LINPACK、BLAS、ATLAS、LAPACK、MKL、NPB
以下除了MKL、NPB,其余Benchmarks介绍均来自 http://www.netlib.org/master_counts2.html
LINPACK is a collection of Fortran subroutines that analyze and solve linear equations and linear least-squares problems. The package solves linear systems whose matrices are general, banded, symmetric indefinite, symmetric positive definite, triangular, and tridiagonal square. In addition, the package computes the QR and singular value decompositions of rectangular matrices and applies them to least-squares problems. LINPACK uses column-oriented algorithms to increase efficiency by preserving locality of reference.
LINPACK was designed for supercomputers in use in the 1970s and early 1980s. LINPACK has been largely superceded by LAPACK, which has been designed to run efficiently on shared-memory, vector supercomputers.
The BLAS (Basic Linear Algebra Subprograms) are routines that provide standard building blocks for performing basic vector and matrix operations. The Level 1 BLAS perform scalar, vector and vector-vector operations, the Level 2 BLAS perform matrix-vector operations, and the Level 3 BLAS perform matrix-matrix operations. Because the BLAS are efficient, portable, and widely available, they are commonly used in the development of high quality linear algebra software, LAPACK for example.
The ATLAS (Automatically Tuned Linear Algebra Software) project is an ongoing research effort focusing on applying empirical techniques in order to provide portable performance. At present, it provides C and Fortran77 interfaces to a portably efficient BLAS implementation, as well as a few routines from LAPACK. ATLAS is often recommended as a way to automatically generate an optimized BLAS library.
LAPACK is written in Fortran 90 and provides routines for solving systems of simultaneous linear equations, least-squares solutions of linear systems of equations, eigenvalue problems, and singular value problems. The associated matrix factorizations (LU, Cholesky, QR, SVD, Schur, generalized Schur) are also provided, as are related computations such as reordering of the Schur factorizations and estimating condition numbers. Dense and banded matrices are handled, but not general sparse matrices. In all areas, similar functionality is provided for real and complex matrices, in both single and double precision.

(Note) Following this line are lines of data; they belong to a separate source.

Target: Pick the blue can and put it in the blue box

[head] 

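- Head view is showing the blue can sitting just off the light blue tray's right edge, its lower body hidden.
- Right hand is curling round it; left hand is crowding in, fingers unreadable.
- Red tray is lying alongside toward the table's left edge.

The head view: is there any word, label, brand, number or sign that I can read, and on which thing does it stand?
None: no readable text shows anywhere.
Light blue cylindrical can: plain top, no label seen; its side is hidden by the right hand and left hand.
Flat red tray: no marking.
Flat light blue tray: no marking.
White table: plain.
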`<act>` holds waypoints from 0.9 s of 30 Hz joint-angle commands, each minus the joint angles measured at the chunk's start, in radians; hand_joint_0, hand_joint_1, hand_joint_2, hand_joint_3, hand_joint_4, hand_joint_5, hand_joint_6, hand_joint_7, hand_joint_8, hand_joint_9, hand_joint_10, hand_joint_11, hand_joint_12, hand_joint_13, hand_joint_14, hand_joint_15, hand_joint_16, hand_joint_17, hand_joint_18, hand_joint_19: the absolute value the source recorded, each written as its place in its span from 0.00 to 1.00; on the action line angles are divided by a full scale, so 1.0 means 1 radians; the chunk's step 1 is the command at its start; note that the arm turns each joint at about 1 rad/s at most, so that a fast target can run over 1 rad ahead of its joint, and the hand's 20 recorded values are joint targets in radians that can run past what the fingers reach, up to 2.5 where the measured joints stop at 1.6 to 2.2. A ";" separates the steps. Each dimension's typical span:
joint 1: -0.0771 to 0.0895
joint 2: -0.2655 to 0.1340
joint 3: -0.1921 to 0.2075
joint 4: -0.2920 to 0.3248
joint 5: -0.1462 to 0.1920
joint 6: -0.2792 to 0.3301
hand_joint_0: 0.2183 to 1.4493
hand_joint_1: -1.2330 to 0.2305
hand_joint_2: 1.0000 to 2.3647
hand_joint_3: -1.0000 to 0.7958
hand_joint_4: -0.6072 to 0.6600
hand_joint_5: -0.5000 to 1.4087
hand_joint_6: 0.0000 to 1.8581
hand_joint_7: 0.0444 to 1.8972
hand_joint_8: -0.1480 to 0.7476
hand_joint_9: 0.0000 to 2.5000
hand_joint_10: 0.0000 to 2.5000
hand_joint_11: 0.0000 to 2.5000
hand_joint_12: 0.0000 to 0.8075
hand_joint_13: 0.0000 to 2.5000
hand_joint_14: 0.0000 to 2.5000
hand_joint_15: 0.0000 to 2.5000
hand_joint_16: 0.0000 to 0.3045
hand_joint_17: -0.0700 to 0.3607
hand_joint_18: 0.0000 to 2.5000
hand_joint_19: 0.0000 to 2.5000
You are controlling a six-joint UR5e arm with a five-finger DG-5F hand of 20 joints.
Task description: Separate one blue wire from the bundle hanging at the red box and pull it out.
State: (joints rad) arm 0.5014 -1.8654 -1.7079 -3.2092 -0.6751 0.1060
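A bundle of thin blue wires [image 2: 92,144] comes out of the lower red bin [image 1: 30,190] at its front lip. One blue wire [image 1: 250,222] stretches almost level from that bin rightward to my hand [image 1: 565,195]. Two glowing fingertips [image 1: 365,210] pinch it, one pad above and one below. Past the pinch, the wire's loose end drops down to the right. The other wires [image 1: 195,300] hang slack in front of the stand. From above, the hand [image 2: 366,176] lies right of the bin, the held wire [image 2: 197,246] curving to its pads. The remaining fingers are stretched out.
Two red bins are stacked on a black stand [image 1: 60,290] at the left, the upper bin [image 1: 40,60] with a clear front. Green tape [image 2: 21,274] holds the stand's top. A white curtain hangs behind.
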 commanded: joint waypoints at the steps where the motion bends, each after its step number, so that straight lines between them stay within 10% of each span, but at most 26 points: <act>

The original goal of the LAPACK project was to make the widely used EISPACK and LINPACK libraries run efficiently on shared-memory vector and parallel processors. On these machines, LINPACK and EISPACK are inefficient because their memory access patterns disregard the multi-layered memory hierarchies of the machines, thereby spending too much time moving data instead of doing useful floating-point operations. LAPACK addresses this problem by reorganizing the algorithms to use block matrix operations, such as matrix multiplication, in the innermost loops. These block operations can be optimized for each architecture to account for the memory hierarchy, and so provide a transportable way to achieve high efficiency on diverse modern machines. We use the term “transportable” instead of “portable” because, for fastest possible performance, LAPACK requires that highly optimized block matrix operations be already implemented on each machine.
LAPACK routines are written so that a**s much as possible of the computation is performed by calls to the Basic Linear Algebra Subprograms (BLAS)**. LAPACK is designed at the outset to exploit the Level 3 BLAS — a set of specifications for Fortran subprograms that do various types of matrix multiplication and the solution of triangular systems with multiple right-hand sides. Because of the coarse granularity of the Level 3 BLAS operations, their use promotes high efficiency on many high-performance computers, particularly if specially coded implementations are provided by the manufacturer.
Highly efficient machine-specific implementations of the BLAS are available for many modern high-performance computers. For details of known vendor- or ISV-provided BLAS, consult the BLAS FAQ. Alternatively, the user can download ATLAS to automatically generate an optimized BLAS library for the architecture.
Intel Math Kernel Library (Intel MKL) is a library of optimized math routines for science, engineering, and financial applications. Core math functions include BLAS, LAPACK, ScaLAPACK, sparse solvers, fast Fourier transforms, and vector math. The routines in MKL are hand-optimized specifically for Intel processors.
The NAS Parallel Benchmarks (NPB) are a small set of programs designed to help evaluate the performance of parallel supercomputers. The benchmarks are derived from computational fluid dynamics (CFD) applications and consist of five kernels and three pseudo-applications in the original “pencil-and-paper” specification (NPB 1). The benchmark suite has been extended to include new benchmarks for unstructured adaptive mesh, parallel I/O, multi-zone applications, and computational grids. Problem sizes in NPB are predefined and indicated as different classes. Reference implementations of NPB are available in commonly-used programming models like MPI and OpenMP (NPB 2 and NPB 3).